- Problem requirements: Restate each of the lines below word for word and drop every picture.

- Data block:

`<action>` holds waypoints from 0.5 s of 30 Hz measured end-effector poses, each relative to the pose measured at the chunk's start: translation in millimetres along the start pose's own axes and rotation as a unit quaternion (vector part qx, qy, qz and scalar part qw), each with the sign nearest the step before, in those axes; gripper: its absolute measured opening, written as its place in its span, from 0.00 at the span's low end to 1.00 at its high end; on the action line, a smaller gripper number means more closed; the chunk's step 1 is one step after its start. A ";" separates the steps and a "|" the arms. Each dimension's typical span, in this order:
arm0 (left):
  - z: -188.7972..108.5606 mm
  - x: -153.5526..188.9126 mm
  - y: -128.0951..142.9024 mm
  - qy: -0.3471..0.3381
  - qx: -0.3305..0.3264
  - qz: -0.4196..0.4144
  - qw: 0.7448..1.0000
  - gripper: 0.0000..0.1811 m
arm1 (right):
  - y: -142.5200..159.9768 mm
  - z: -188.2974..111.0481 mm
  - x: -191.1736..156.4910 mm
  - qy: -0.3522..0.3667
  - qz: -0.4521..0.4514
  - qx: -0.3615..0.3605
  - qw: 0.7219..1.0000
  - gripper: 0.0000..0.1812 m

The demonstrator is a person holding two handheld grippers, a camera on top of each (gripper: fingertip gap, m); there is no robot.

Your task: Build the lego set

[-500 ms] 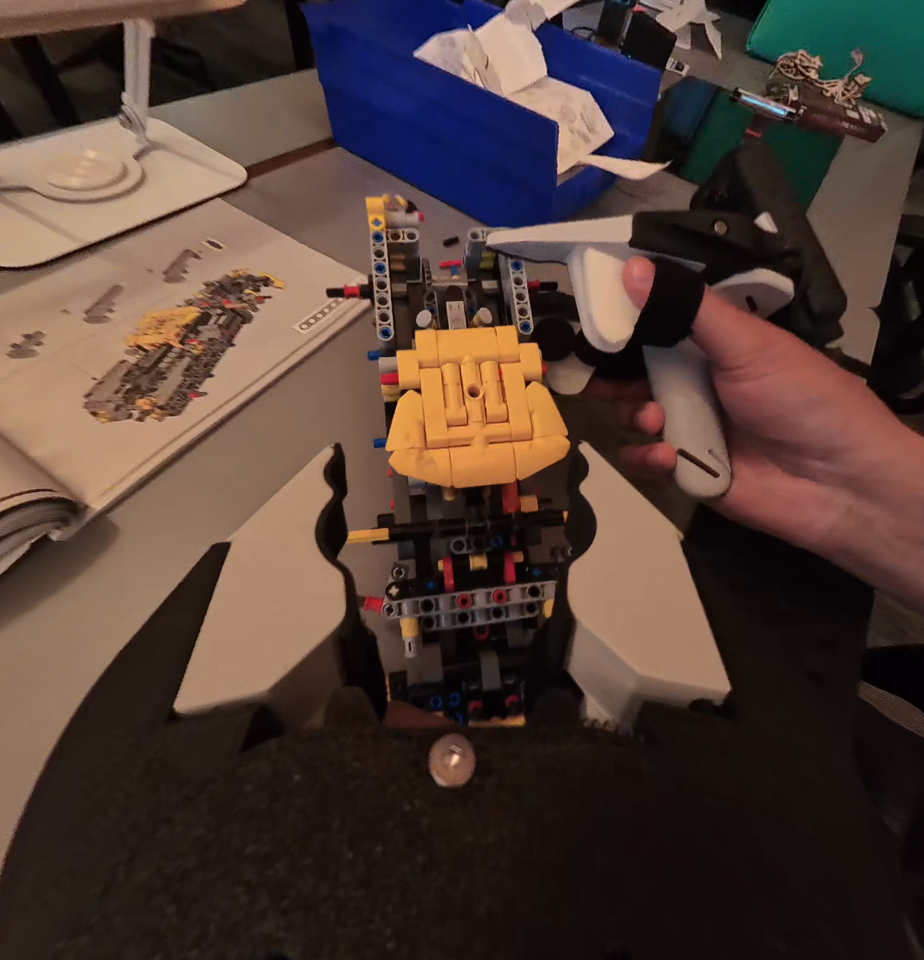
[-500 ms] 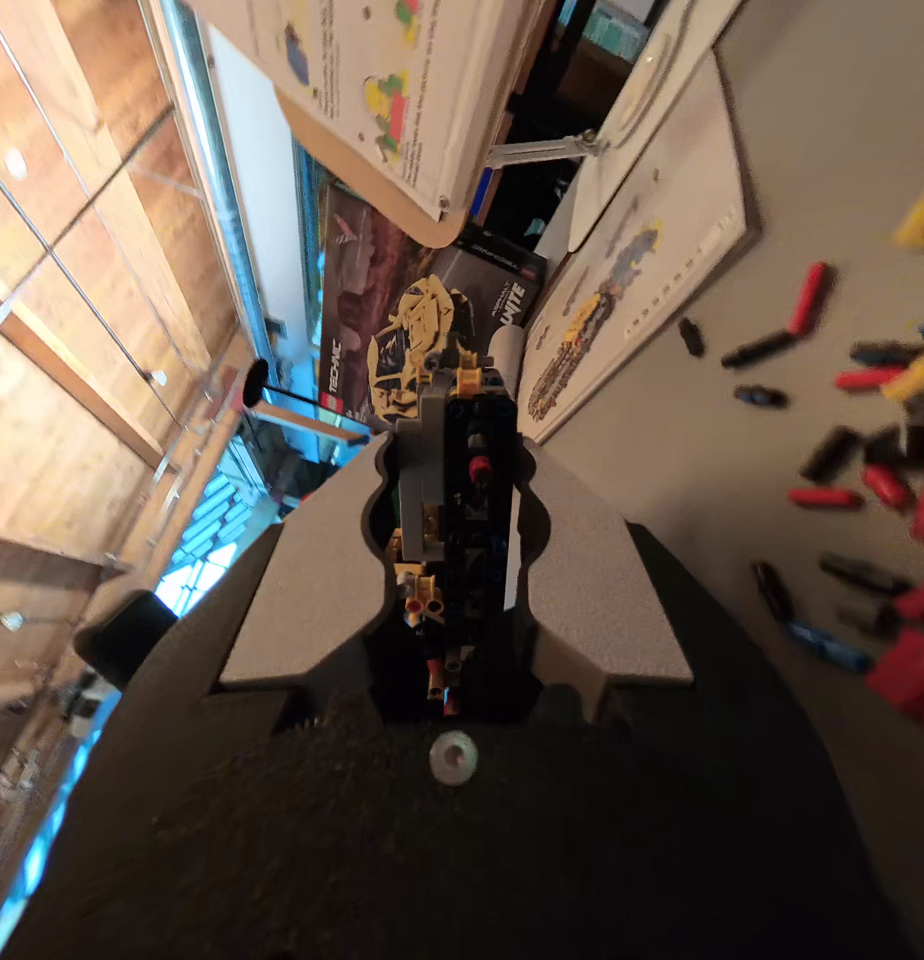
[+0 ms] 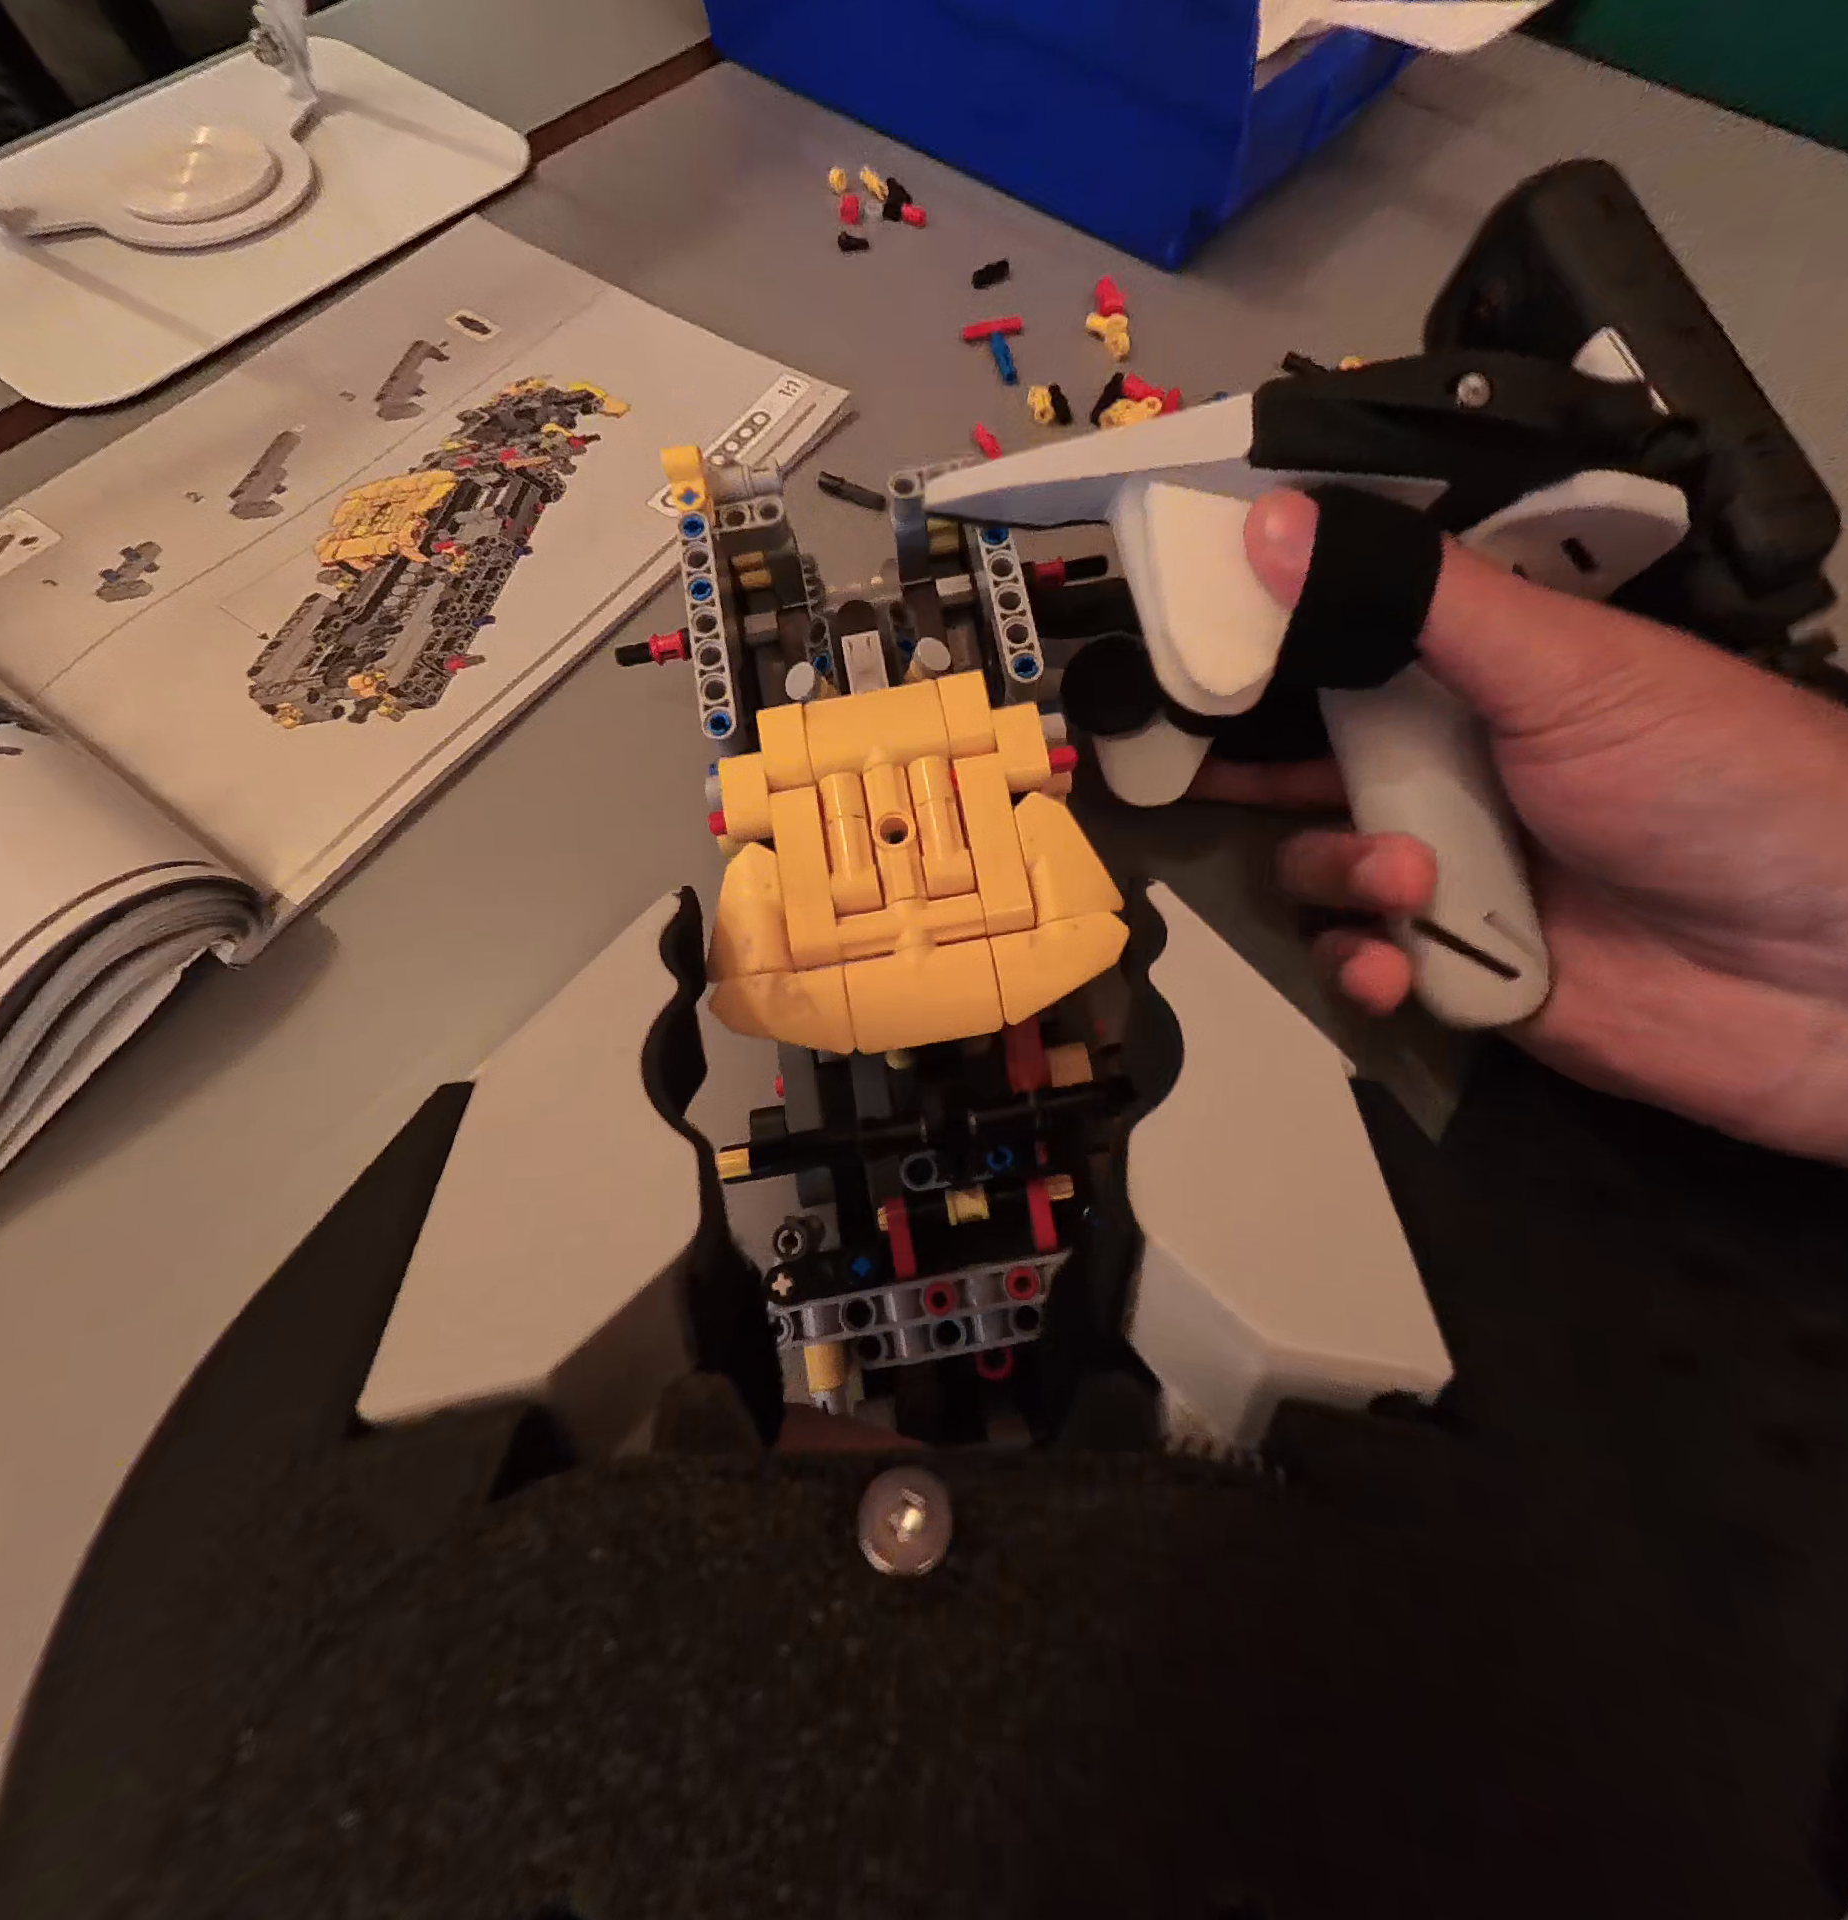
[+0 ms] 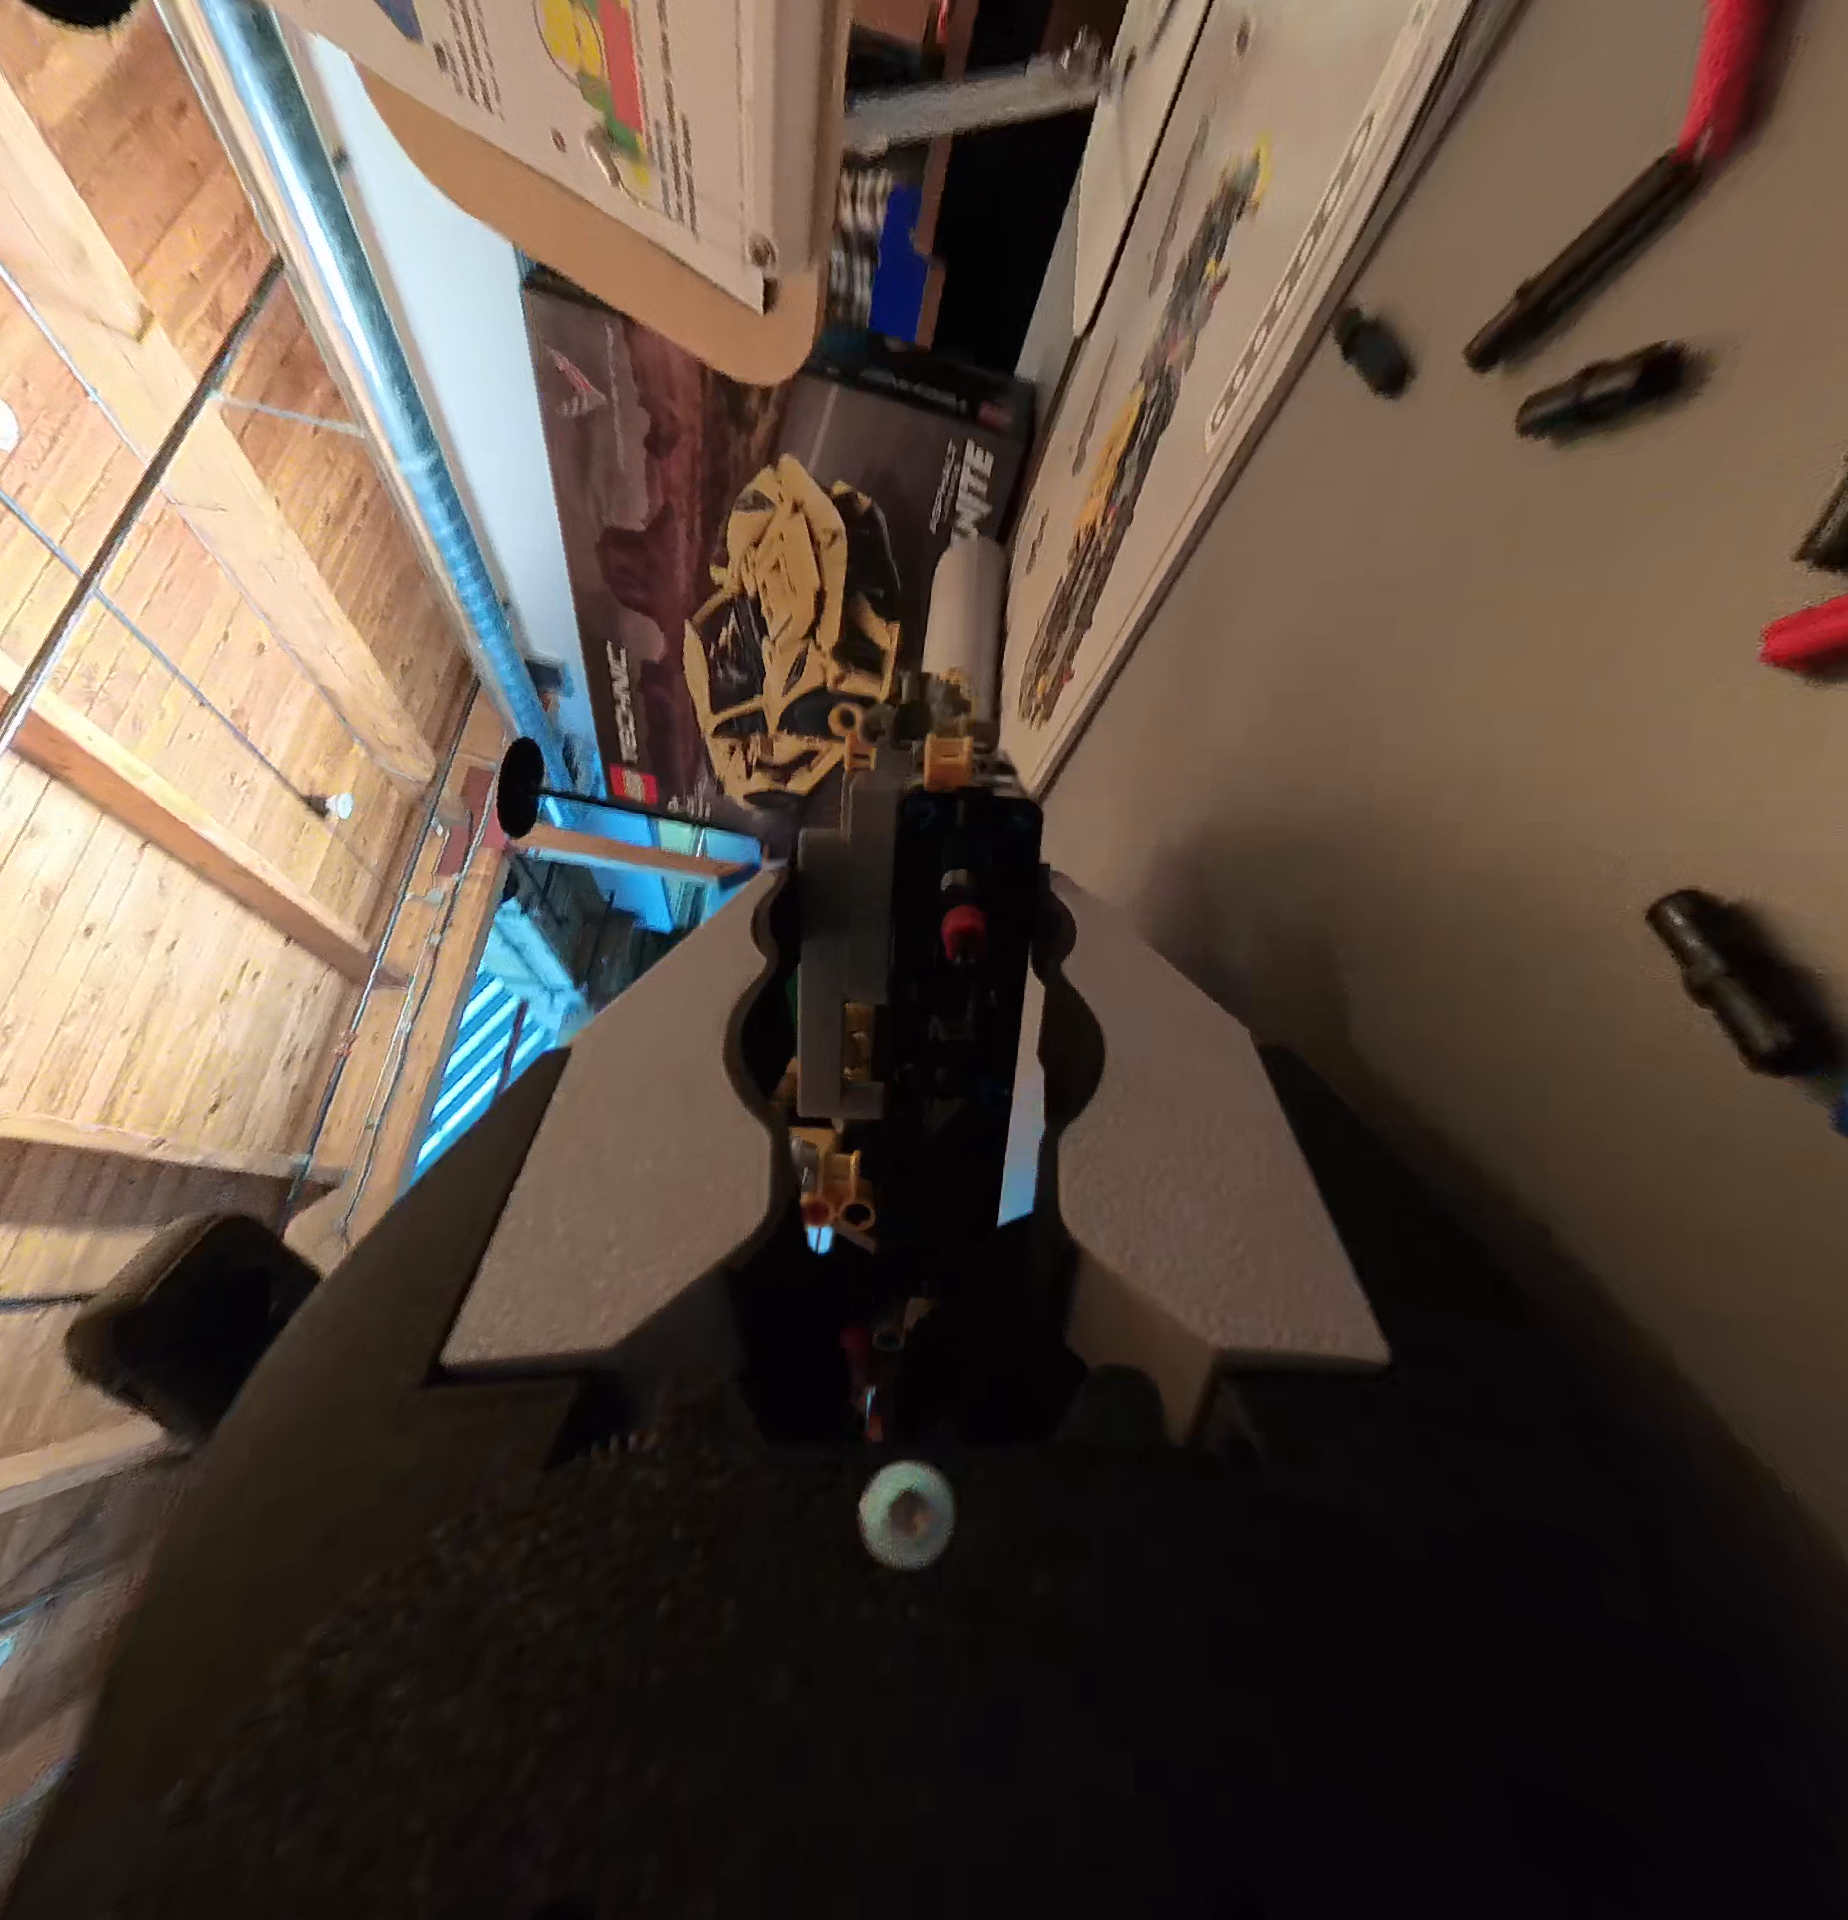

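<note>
the left gripper is clenched on the near half of the lego model, which is held above the table, and only the left wrist view shows its yellow top, the open manual, loose pins, a blue bin and the hand working the other tool. the right gripper is clamped on the model's far end, its dark side edge-on in its own view. only that view shows the set box beyond.
</note>
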State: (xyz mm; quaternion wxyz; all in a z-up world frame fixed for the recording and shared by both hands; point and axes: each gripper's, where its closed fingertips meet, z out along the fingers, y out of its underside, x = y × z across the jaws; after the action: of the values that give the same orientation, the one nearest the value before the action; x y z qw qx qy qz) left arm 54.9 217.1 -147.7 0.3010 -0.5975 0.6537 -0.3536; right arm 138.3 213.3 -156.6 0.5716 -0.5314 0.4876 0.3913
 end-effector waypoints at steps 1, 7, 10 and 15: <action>-1.6 -2.9 0.9 0.007 -0.004 0.007 1.000 0.45 | 2.8 0.9 -0.7 -0.003 -0.006 -0.018 1.000 0.24; -4.4 -12.6 5.1 0.087 -0.022 0.075 0.993 0.45 | 20.1 -13.1 2.9 -0.001 -0.022 -0.159 0.987 0.24; -2.0 -13.2 10.5 0.127 -0.039 0.119 0.984 0.45 | 36.5 -25.0 11.0 0.027 -0.052 -0.250 0.966 0.29; -1.7 -13.4 12.5 0.179 -0.064 0.166 0.968 0.45 | 42.6 -40.6 15.7 0.057 -0.130 -0.306 0.941 0.28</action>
State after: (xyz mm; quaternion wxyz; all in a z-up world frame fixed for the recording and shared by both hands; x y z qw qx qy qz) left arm 47.9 231.0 -157.4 0.1946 -0.4259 0.8081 -0.3573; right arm 94.9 177.5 -179.8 0.3982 -0.7612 0.3026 0.4128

- Your solution:
`<action>` holds waypoints from 0.5 s of 30 Hz measured end-effector poses, each relative to the pose measured at the chunk's start: translation in millimetres along the start pose's own axes and rotation as a unit quaternion (vector part qx, qy, qz and scalar part qw), each with the sign nearest the step before, in those axes; gripper: its absolute measured opening, written as its place in its span, from 0.00 at the span's low end to 1.00 at its high end; on the action line, a smaller gripper number means more closed; the chunk's step 1 is one step after its start. A ";" separates the steps and a "|" the arms. Each dimension's typical span, in this order:
arm0 (left):
  - z: -188.7972..108.5606 mm
  - x: -153.5526..188.9126 mm
  - y: -128.0951..142.9024 mm
  - qy: -0.3471..0.3381
  - qx: -0.3305..0.3264
  - qz: -0.4196..0.4144
  - qw: 0.7448..1.0000
  - gripper: 0.0000..0.1811 m
arm1 (right):
  - y: -142.5200..159.9768 mm
  - z: -188.2974..111.0481 mm
  - x: -191.1736..156.4910 mm
  - qy: -0.3522..0.3667
  - qz: -0.4521..0.4514
  - qx: -0.3615..0.3605
  - qw: 0.7219..1.0000
  - gripper: 0.0000..0.1812 m

The demonstrator is a person holding two handheld grippers, a camera on top of each (gripper: fingertip gap, m); there is no robot.

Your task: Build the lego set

[-500 ms] 
[-500 ms] 
[+0 ms] 
[+0 ms] 

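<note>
the left gripper is clenched on the near half of the lego model, which is held above the table, and only the left wrist view shows its yellow top, the open manual, loose pins, a blue bin and the hand working the other tool. the right gripper is clamped on the model's far end, its dark side edge-on in its own view. only that view shows the set box beyond.
</note>
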State: (xyz mm; quaternion wxyz; all in a z-up world frame fixed for the recording and shared by both hands; point and axes: each gripper's, where its closed fingertips meet, z out along the fingers, y out of its underside, x = y × z across the jaws; after the action: of the values that give the same orientation, the one nearest the value before the action; x y z qw qx qy qz) left arm 54.9 217.1 -147.7 0.3010 -0.5975 0.6537 -0.3536; right arm 138.3 213.3 -156.6 0.5716 -0.5314 0.4876 0.3913
 end-effector waypoints at steps 1, 7, 10 and 15: <action>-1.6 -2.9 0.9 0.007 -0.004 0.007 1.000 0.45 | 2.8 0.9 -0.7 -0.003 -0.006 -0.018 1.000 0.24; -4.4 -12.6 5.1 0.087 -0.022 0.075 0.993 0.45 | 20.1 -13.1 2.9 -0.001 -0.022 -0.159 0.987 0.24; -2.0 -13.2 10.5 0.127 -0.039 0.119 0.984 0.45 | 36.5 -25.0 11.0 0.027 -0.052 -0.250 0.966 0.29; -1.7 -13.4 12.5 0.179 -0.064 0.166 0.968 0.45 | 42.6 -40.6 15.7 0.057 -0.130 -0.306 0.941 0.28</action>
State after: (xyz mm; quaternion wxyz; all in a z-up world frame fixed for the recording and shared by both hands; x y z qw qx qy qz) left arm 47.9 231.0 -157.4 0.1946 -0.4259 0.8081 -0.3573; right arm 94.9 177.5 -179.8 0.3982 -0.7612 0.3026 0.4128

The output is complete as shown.